Первым выстрелил Зильберман. Фишер успел вскрикнуть, когда верхняя часть его тела превратилась в радиоактивный пепел. Зильберман опустился на колено и выстрелил в Тейта, но промахнулся. Тейт отпрыгнул в сторону и выхватил свой пистолет. Даниэльсу удалось уклониться от смертоносного луча, который направил в него Лануар. Вместо Даниэльса луч сжег первый ряд кресел.

Лануар осторожно пробирался вдоль стены под прикрытием дыма, заполнившего комнату. Впереди показалась чья-то фигура; он поднял пистолет и выстрелил. Человек, в которого целился Лануар, упал на бок и послал в его сторону ответный луч. Лануар пошатнулся и рухнул на пол как воздушный шар, из которого выпустили газ. Зильберман поспешил дальше.

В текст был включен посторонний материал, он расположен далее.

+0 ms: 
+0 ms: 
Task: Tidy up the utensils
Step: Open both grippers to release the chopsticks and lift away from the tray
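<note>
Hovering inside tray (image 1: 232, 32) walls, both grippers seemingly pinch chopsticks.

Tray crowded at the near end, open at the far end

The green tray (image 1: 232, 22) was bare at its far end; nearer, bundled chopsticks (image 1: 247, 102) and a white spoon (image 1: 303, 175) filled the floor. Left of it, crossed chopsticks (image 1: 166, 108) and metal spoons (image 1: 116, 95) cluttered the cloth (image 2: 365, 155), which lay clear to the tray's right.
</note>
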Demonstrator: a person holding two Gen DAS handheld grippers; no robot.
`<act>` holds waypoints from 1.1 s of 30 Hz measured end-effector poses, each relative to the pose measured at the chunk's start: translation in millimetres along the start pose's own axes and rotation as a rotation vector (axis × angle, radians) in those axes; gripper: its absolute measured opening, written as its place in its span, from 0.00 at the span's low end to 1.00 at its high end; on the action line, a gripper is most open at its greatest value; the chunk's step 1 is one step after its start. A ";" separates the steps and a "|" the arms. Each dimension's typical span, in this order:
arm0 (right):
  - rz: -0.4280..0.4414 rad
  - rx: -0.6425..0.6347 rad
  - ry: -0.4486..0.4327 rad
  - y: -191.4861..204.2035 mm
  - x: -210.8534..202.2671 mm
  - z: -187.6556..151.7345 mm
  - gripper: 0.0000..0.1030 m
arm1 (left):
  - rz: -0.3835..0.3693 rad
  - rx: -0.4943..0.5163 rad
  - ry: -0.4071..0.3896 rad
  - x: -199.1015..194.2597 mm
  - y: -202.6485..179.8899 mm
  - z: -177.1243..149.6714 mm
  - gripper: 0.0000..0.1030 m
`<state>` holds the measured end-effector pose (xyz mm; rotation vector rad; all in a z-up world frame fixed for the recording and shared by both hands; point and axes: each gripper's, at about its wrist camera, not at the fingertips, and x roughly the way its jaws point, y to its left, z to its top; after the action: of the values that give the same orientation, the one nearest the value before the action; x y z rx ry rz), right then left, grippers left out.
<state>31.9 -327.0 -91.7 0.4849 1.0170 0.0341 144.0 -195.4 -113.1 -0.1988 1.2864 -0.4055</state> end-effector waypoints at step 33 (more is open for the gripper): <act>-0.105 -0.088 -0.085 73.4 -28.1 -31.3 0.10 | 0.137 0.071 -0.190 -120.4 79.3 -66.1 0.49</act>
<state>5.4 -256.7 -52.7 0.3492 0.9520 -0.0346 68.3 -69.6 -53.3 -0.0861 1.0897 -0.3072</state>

Сидя за своим столом, Домграф-Швач лихорадочно пытался нащупать кнопку. Наконец палец опустился на нее, но в следующее мгновение луч, посланный Портбсйном, снес ему верхнюю часть головы. Безжизненное тело замерло, и гидравлический механизм поднял его в безопасное убежище.

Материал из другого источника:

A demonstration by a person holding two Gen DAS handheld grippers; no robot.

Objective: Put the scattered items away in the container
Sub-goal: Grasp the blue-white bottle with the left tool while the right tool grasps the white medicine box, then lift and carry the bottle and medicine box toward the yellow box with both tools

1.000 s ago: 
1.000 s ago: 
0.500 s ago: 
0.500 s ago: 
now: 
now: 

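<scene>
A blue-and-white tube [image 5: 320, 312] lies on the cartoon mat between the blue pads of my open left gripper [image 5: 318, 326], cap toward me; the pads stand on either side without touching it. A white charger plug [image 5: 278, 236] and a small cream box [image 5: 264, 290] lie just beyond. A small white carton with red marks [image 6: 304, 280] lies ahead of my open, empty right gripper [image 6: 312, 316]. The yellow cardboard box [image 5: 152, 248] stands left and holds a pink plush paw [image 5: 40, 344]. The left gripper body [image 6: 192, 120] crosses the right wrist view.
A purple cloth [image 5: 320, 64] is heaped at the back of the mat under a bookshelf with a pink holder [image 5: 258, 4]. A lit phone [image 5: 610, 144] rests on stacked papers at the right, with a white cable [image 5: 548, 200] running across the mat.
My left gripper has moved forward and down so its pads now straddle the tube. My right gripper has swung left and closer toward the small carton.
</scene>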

— Сюда! — закричал Портбейн, перекрывая громкое шипение лучевых пистолетов. — Я здесь, Тейт!

Тут же в его сторону протянулись раскаленные лучи. Половина стены за его спиной с грохотом рухнула, превратившись в раскаленные осколки камня и пылающие щепки. Он и Тейт бросились к одному из запасных выходов. Позади них остальные открыли огонь. Хорстоковски сумел добраться до выхода и проскользнуть через наполовину открывшуюся — из-за сожженного замка — дверь. Он увидел, что впереди по коридору бегут двое, и выстрелил. Один из бегущих споткнулся, второй подхватил его за поясницу, и оба продолжали бегство, прихрамывая. Даниэльс оказался более метким стрелком. Когда Тейт и Портбейн появились на поверхности, он сумел прикончить того из них, кто был выше ростом.

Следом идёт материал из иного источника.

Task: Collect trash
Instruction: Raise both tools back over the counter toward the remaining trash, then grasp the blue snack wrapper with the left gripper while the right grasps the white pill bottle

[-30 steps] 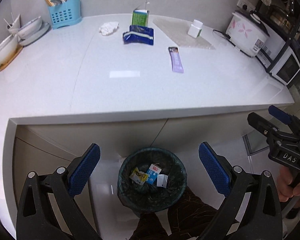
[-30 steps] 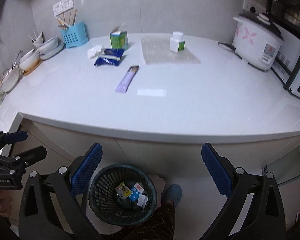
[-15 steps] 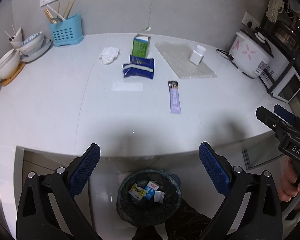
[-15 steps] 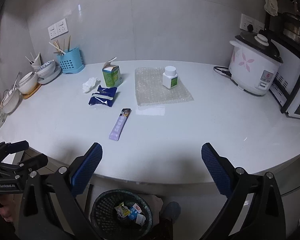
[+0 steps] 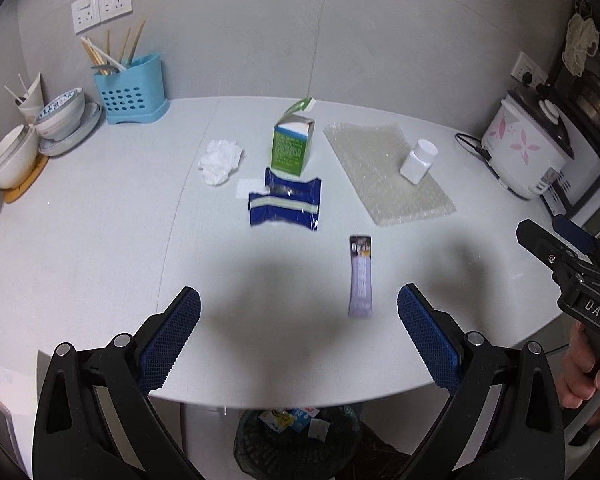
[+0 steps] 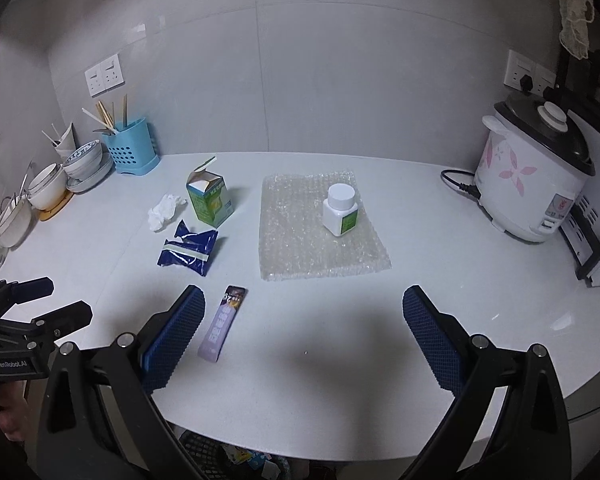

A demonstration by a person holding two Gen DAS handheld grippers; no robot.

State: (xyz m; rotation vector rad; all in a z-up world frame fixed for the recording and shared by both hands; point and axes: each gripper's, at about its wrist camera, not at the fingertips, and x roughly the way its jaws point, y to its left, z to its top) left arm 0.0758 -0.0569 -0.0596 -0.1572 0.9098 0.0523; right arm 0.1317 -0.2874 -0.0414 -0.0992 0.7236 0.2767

Портбейн пробежал еще несколько шагов и рухнул на землю лицом вниз.

— Куда они убежали? — прохрипел Зильберман, появляясь на поверхности. Его правая рука была оторвана выстрелом Лануара, но от высокой температуры обрубок зарубцевался и не кровоточил.

— Мне удалось прикончить одного из них. — Даниэльс и О’Киф осторожно приблизились к лежащему телу.

— Это Портбейн. Значит, в живых остался лишь Тейт. Итак, мы покончили с тремя из четырех. Не так уж плохо, если учесть, что у нас почти не было времени на подготовку.

— Тейт очень хитер, — произнес Зильберман, тяжело дыша. — Думаю, он заподозрил нас.

Он оглянулся вокруг, пытаясь пронизать темноту своим взглядом. Солдаты, возвращающиеся после отражения газовой атаки, подбежали к ним. К месту, где произошла перестрелка, подкатили прожекторы. Где-то далеко завыла сирена.

— Где он мог укрыться? — спросил Даниэльс.

— Вон там, в болоте.

О’Киф осторожно пошел по узкой улице. Остальные последовали за ним.

— Ты первым понял, что нас ввели в заблуждение, — сказал Хорстоковски, обращаясь к Зильберману. — Даже я сначала поверил в чистоту эксперимента. Лишь позднее понял, что эти четверо договорились обмануть нас.

— Если уж быть откровенным, — признался Зильберман, — я не думал, что их окажется четверо. Я не сомневался, что среди нас по крайней мере один агент Терры. Но Лануар…

— А я всегда был уверен, что Лануар — шпион, — громко заявил О’Киф. — И результаты эксперимента ничуть не уди вили меня. Эти четверо выдали себя, подтасовав полученные результаты.

Зильберман подозвал к себе группу солдат.